| YOUR OBJECTIVE |
Whenever a line below includes the word "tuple", copy that line.
==== DATA TO USE ====
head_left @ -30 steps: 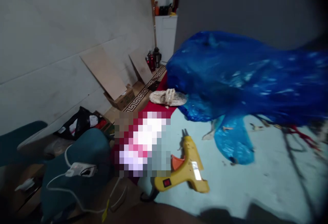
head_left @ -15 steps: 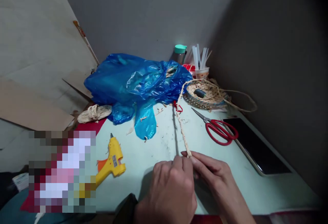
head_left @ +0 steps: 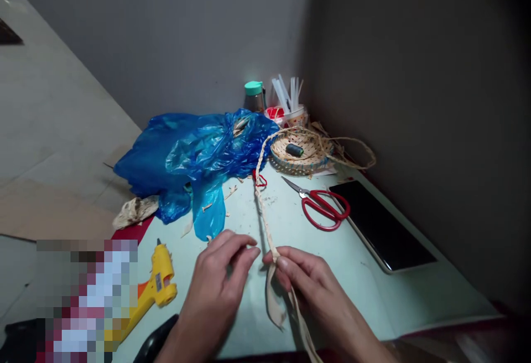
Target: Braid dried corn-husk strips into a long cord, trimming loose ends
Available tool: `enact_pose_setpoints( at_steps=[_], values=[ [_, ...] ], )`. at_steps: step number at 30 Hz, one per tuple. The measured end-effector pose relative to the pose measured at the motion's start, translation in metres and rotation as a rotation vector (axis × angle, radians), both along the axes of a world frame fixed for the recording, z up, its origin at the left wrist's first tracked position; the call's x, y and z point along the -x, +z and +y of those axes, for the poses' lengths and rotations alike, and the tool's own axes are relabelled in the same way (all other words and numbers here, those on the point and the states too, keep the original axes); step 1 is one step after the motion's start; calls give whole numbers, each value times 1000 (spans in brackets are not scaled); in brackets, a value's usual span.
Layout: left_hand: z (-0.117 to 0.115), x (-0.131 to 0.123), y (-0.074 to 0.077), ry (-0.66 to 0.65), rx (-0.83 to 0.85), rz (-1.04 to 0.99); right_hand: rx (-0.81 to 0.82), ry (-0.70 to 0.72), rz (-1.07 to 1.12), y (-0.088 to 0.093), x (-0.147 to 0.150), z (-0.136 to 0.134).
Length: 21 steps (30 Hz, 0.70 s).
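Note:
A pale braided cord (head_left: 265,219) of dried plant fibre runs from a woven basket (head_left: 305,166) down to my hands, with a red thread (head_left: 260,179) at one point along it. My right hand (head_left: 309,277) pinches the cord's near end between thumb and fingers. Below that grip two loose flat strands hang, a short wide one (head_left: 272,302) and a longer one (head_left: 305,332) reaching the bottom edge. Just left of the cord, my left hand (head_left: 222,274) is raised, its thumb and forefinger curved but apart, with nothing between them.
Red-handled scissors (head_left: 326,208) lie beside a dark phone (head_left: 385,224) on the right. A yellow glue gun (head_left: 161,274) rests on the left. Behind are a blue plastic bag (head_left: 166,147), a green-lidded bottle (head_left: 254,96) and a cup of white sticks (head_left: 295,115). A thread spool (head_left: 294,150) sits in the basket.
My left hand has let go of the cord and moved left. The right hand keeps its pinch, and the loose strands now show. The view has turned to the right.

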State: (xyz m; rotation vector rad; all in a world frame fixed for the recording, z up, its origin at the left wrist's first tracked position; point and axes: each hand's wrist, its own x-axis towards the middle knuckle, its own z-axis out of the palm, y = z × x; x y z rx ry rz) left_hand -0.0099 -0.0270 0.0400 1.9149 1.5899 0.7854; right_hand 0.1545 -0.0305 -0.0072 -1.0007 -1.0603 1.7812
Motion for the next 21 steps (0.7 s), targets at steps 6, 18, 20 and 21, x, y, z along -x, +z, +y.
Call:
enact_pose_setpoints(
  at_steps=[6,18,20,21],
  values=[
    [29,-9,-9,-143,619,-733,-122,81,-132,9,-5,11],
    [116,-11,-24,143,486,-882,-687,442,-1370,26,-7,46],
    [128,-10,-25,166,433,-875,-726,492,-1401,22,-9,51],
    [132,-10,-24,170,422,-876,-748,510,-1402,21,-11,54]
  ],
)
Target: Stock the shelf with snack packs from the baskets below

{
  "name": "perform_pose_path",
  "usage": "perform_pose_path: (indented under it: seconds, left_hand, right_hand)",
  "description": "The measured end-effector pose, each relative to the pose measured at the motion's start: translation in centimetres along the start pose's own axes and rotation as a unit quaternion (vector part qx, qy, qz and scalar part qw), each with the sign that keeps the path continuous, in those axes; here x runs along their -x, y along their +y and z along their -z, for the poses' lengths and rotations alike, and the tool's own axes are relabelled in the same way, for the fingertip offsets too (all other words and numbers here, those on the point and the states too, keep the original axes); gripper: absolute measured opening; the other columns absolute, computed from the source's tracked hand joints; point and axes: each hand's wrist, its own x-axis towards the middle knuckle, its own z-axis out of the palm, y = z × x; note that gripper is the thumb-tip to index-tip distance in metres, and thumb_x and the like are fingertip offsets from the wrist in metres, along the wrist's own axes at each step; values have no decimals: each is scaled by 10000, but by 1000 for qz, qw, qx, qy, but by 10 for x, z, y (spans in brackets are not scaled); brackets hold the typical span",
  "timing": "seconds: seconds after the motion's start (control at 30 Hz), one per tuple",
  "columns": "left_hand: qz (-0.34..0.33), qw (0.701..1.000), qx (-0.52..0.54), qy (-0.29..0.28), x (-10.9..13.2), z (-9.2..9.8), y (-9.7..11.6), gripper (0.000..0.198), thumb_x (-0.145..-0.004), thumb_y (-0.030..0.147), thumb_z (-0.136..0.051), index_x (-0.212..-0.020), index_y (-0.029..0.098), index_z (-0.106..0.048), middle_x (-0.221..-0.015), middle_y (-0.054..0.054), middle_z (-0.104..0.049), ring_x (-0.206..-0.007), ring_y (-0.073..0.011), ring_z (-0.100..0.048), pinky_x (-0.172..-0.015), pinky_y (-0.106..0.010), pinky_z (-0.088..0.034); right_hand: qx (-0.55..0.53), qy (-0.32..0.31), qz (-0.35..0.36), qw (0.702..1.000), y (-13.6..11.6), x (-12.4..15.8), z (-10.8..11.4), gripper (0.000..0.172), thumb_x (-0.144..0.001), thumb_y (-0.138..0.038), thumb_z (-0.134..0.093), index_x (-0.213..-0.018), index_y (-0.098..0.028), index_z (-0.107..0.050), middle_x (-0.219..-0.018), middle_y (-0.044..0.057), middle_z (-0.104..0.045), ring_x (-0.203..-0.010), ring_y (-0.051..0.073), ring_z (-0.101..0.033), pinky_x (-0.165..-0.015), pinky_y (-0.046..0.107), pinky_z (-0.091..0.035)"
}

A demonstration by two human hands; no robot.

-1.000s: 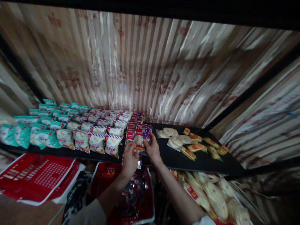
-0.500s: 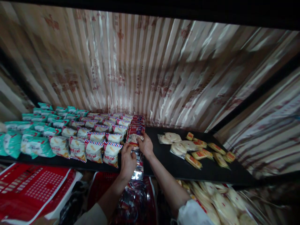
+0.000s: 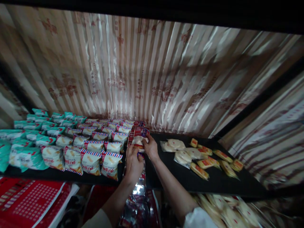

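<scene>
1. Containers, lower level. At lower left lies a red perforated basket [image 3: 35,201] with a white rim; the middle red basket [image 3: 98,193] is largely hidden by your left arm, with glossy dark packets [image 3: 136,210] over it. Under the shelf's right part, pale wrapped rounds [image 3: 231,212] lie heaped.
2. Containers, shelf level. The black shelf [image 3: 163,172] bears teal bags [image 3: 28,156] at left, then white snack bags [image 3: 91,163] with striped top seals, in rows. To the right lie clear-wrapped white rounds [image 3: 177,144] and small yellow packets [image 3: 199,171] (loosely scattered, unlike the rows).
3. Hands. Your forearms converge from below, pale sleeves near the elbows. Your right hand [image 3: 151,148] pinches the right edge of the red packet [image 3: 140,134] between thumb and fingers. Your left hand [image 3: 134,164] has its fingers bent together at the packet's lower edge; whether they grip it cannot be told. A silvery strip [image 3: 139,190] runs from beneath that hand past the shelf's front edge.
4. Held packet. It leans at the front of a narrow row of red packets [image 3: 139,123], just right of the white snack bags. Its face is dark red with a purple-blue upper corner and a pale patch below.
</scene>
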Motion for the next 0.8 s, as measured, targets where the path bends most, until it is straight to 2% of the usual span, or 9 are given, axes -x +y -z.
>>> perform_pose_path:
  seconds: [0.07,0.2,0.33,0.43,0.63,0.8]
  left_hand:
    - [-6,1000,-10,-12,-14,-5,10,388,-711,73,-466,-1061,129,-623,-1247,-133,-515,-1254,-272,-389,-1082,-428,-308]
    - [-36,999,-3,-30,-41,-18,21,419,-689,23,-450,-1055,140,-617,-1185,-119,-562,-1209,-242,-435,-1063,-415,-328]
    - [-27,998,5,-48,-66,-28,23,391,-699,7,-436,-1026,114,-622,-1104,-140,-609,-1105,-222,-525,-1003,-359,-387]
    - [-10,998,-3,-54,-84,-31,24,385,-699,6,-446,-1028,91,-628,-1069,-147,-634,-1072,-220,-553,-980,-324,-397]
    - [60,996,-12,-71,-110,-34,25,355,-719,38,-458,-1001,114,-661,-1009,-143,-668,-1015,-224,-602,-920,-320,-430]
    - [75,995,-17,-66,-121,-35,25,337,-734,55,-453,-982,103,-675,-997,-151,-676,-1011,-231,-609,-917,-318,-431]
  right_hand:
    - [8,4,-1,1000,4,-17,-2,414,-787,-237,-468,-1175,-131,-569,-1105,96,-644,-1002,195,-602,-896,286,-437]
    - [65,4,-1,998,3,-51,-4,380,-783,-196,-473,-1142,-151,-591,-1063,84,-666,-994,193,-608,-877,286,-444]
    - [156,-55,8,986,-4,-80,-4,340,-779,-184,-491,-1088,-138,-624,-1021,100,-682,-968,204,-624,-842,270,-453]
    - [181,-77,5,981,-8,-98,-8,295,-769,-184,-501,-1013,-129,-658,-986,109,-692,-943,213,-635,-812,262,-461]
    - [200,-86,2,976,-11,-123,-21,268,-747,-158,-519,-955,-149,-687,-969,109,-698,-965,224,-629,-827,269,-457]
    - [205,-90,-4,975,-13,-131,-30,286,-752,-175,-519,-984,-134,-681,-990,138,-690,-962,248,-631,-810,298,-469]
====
| RESULT FOR THIS TASK |
Available tool: `enact_pose_setpoints( at_steps=[_], values=[ [_, ...] ], )`. at_steps: step number at 30 Hz, one per tuple. The measured end-effector pose relative to the pose measured at the motion's start, translation in metres and rotation as a rotation vector (axis × angle, radians), both along the axes of a world frame fixed for the recording, z up, its origin at the left wrist's first tracked position; the call's x, y and z point along the -x, +z and +y of those axes, for the poses' lengths and rotations alike, and the tool's own axes are relabelled in the same way (all other words and numbers here, those on the point and the states too, keep the original axes); step 1 is one step after the motion's start; calls give whole numbers, each value times 1000 (spans in brackets are not scaled); in brackets, a value's usual span.
  "timing": "seconds: seconds after the motion's start (control at 30 Hz), one per tuple",

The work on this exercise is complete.